EXERCISE GOAL:
The lines you need are those holding the word "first"; pull them from the material.

SOURCE MATERIAL:
-=-=-=-=-
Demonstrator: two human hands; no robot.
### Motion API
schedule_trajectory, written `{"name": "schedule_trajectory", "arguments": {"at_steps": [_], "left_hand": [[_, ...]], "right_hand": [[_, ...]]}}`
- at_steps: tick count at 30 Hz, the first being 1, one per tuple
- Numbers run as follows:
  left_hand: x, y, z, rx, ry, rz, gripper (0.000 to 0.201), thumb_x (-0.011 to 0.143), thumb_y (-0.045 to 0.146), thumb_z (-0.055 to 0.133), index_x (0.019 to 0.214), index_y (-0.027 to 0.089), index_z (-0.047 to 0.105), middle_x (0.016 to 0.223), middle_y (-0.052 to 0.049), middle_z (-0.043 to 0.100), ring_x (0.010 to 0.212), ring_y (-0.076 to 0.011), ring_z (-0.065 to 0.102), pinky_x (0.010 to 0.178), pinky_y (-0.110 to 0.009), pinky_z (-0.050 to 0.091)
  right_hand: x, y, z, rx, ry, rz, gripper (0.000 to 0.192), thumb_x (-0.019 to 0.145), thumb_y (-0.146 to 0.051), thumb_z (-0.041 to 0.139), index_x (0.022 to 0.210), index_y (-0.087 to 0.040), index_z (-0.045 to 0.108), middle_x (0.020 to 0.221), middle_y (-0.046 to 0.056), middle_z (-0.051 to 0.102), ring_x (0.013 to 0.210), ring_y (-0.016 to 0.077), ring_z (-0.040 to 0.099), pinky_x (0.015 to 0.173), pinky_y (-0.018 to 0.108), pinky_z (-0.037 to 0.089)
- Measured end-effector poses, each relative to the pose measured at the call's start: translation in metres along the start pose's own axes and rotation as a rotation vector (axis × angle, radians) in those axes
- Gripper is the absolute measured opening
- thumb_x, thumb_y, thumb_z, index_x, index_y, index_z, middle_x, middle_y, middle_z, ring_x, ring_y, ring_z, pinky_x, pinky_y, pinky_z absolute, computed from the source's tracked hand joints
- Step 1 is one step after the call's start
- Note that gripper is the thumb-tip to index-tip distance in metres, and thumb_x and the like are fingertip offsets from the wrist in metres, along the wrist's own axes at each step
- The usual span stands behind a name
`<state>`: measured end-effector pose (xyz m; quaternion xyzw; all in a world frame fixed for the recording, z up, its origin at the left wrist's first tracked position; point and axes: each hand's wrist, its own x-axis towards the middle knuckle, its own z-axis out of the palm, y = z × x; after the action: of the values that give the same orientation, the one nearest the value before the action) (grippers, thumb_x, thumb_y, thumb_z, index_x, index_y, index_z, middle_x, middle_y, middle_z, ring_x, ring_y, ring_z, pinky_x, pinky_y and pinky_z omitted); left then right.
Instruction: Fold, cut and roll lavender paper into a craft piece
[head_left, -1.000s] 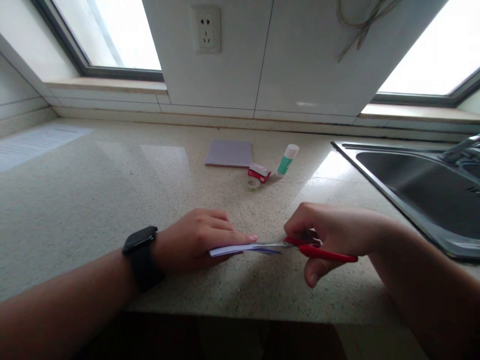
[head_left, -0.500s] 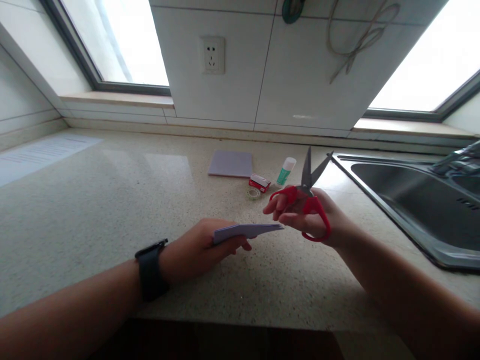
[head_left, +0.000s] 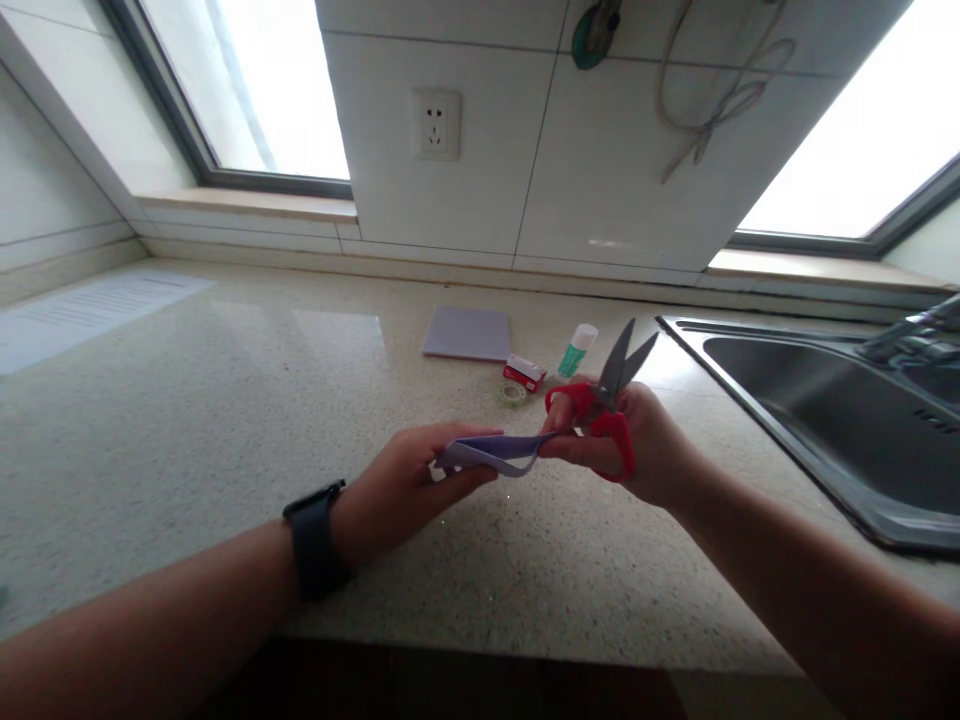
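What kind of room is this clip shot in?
Most likely a home kitchen: a speckled stone countertop with a steel sink set into it, a tiled wall carrying a socket, and windows on both sides.

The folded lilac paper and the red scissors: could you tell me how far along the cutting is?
Done: the lilac paper is folded. In hand: the left hand holds one end, the right hand pinches the other while holding the red scissors, blades open, pointing up, off the paper. No finished cut or scraps are visible. Untouched: glue stick, tape roll, spare paper pad.
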<state>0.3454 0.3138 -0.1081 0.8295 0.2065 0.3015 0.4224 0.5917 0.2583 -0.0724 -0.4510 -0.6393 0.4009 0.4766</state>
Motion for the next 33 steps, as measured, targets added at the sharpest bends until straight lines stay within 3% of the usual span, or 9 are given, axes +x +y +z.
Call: {"name": "schedule_trajectory", "arguments": {"at_steps": [5, 8, 11, 15, 19, 22, 26, 30, 33], "left_hand": [[-0.005, -0.01, 0.003, 0.105, 0.226, 0.13, 0.078, 0.078, 0.026, 0.084, 0.142, 0.028, 0.038, 0.114, -0.007, 0.067, 0.095, -0.0198, 0.067, 0.087, -0.038, 0.055], [-0.005, -0.014, 0.005, 0.159, 0.355, 0.297, 0.089, 0.07, 0.026, 0.09, 0.14, 0.028, 0.035, 0.127, -0.011, 0.057, 0.107, -0.0236, 0.063, 0.09, -0.041, 0.055], [-0.004, -0.013, 0.006, 0.187, 0.382, 0.394, 0.077, 0.072, 0.017, 0.086, 0.132, 0.027, 0.039, 0.125, -0.01, 0.055, 0.112, -0.0239, 0.06, 0.091, -0.041, 0.054], [-0.004, -0.008, 0.002, 0.263, 0.396, 0.4, 0.058, 0.076, 0.006, 0.075, 0.122, 0.026, 0.045, 0.121, -0.008, 0.057, 0.11, -0.021, 0.06, 0.092, -0.039, 0.053], [-0.005, -0.002, -0.005, 0.353, 0.323, 0.391, 0.039, 0.084, 0.006, 0.069, 0.116, 0.024, 0.057, 0.132, -0.01, 0.061, 0.118, -0.0222, 0.06, 0.097, -0.039, 0.05], [-0.004, -0.001, -0.009, 0.366, 0.302, 0.365, 0.027, 0.091, 0.011, 0.064, 0.114, 0.025, 0.068, 0.136, -0.009, 0.064, 0.12, -0.0226, 0.06, 0.1, -0.041, 0.048], [0.0, -0.007, -0.01, 0.176, 0.274, 0.175, 0.017, 0.095, 0.021, 0.065, 0.106, 0.026, 0.076, 0.111, -0.005, 0.076, 0.108, -0.0209, 0.067, 0.096, -0.04, 0.053], [0.005, -0.013, -0.011, -0.094, 0.252, -0.103, 0.012, 0.088, 0.032, 0.074, 0.093, 0.022, 0.078, 0.098, -0.005, 0.079, 0.091, -0.0202, 0.073, 0.085, -0.036, 0.059], [0.008, -0.013, -0.011, -0.226, 0.28, -0.177, 0.015, 0.082, 0.032, 0.08, 0.079, 0.019, 0.074, 0.094, -0.006, 0.079, 0.087, -0.02, 0.075, 0.081, -0.034, 0.061]], "right_hand": [[-0.001, 0.006, 0.008, 0.069, 0.102, -0.024, 0.03, 0.066, -0.026, 0.091, 0.074, -0.02, 0.064, 0.071, -0.002, 0.065, 0.061, 0.0116, 0.06, 0.055, 0.025, 0.049], [-0.002, 0.009, 0.016, 0.093, 0.172, -0.041, 0.031, 0.064, -0.022, 0.092, 0.072, -0.021, 0.063, 0.069, -0.004, 0.062, 0.062, 0.0106, 0.057, 0.056, 0.024, 0.047], [-0.004, 0.011, 0.021, 0.139, 0.199, -0.066, 0.031, 0.065, -0.02, 0.092, 0.072, -0.021, 0.062, 0.07, -0.004, 0.061, 0.064, 0.011, 0.056, 0.058, 0.025, 0.047], [-0.007, 0.011, 0.025, 0.175, 0.178, -0.069, 0.033, 0.064, -0.021, 0.093, 0.072, -0.021, 0.061, 0.072, -0.004, 0.061, 0.066, 0.0123, 0.057, 0.059, 0.026, 0.049], [-0.009, 0.013, 0.025, 0.238, 0.155, -0.013, 0.035, 0.063, -0.025, 0.093, 0.073, -0.021, 0.06, 0.073, -0.003, 0.062, 0.067, 0.0137, 0.059, 0.06, 0.028, 0.051], [-0.01, 0.014, 0.024, 0.242, 0.134, 0.016, 0.033, 0.065, -0.027, 0.091, 0.075, -0.021, 0.06, 0.075, -0.001, 0.065, 0.068, 0.0146, 0.061, 0.061, 0.029, 0.051], [-0.01, 0.015, 0.02, 0.184, 0.122, 0.041, 0.029, 0.073, -0.033, 0.086, 0.076, -0.019, 0.061, 0.075, 0.001, 0.066, 0.068, 0.0142, 0.059, 0.061, 0.028, 0.047], [-0.01, 0.016, 0.016, 0.089, 0.151, 0.02, 0.028, 0.081, -0.04, 0.079, 0.077, -0.019, 0.061, 0.068, -0.001, 0.059, 0.063, 0.0129, 0.052, 0.056, 0.027, 0.04], [-0.01, 0.017, 0.014, 0.066, 0.165, 0.022, 0.027, 0.084, -0.04, 0.076, 0.079, -0.019, 0.061, 0.071, 0.0, 0.059, 0.065, 0.013, 0.052, 0.057, 0.027, 0.04]]}}
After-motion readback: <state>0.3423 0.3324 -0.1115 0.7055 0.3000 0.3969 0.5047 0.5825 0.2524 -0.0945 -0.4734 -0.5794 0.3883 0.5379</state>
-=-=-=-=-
ANSWER:
- at_steps: tick count at 30 Hz, the first being 1, one per tuple
`<state>`: measured end-effector pose (xyz m; quaternion xyzw; all in a world frame fixed for the recording, z up, its origin at the left wrist's first tracked position; point and axes: each hand's wrist, its own x-axis towards the middle knuckle, its own z-axis out of the palm, y = z × x; after the action: of the values that give the same orientation, the one nearest the value before the action) (grippers, thumb_x, thumb_y, thumb_z, index_x, index_y, index_z, middle_x, middle_y, middle_z, ring_x, ring_y, ring_z, pinky_x, pinky_y and pinky_z omitted); left then right.

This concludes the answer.